In Nevada we have come a long way towards a remedy. For seven years the state has benefited from the Nevada Biodiversity Initiative, a cooperative effort joining federal and state land and resource managers with university scientists to meet the goal of saving biodiversity in the face of human population growth and diverse land uses. In continuous communication, managers and scientists direct funds to species and habitats at greatest risk, work together to study biological systems that are poorly understood, and prioritize future conservation actions. The Biodiversity Initiative cannot take all the credit, but it is certainly not coincidence that although Nevada was fourth in the nation in candidates species for federal protection in 1993, not one new species was listed in the state until forces in Elko County caused the recent listing of the bull trout. Very unfortunately, the Nevada Biodiversity Initiative's funding has been removed by this administration from the federal budget.
In Nevada we have a unique level of communication, cooperation, and collegiality on resource issues. That foundation has fostered the largest Habitat Conservation Plan in the country, five and a half million acres in Clark County, covering nearly ninety species of plants and animals, most not yet listed.
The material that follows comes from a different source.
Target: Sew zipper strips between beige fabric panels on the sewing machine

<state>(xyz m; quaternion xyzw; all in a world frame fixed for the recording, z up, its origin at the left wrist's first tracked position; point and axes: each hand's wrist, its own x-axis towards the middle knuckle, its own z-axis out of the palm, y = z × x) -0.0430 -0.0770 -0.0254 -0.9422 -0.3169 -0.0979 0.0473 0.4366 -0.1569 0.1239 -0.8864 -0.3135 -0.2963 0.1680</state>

In cooperation with California, Nevada is involved in one to the nation's most visible and ambitious restoration efforts to save the fabled clarity of Lake Tahoe's waters. And, now we are embarking on perhaps the biggest conservation challenge yet - - to sustain and restore the most Nevadan of all habitats, the sagebrush ecosystem. Neglected, abused, and under incalculable threats, we frankly have no available technology to reverse the decline of our sagebrush. But federal funding of a cooperative effort involving agencies and stakeholders, founded on reliable experimental science offers our best hope.
Senator Reid, I encourage you and the Committee on Environment and Public Works to fund cooperative efforts to bring more effective species conservation to our state and our neighbors.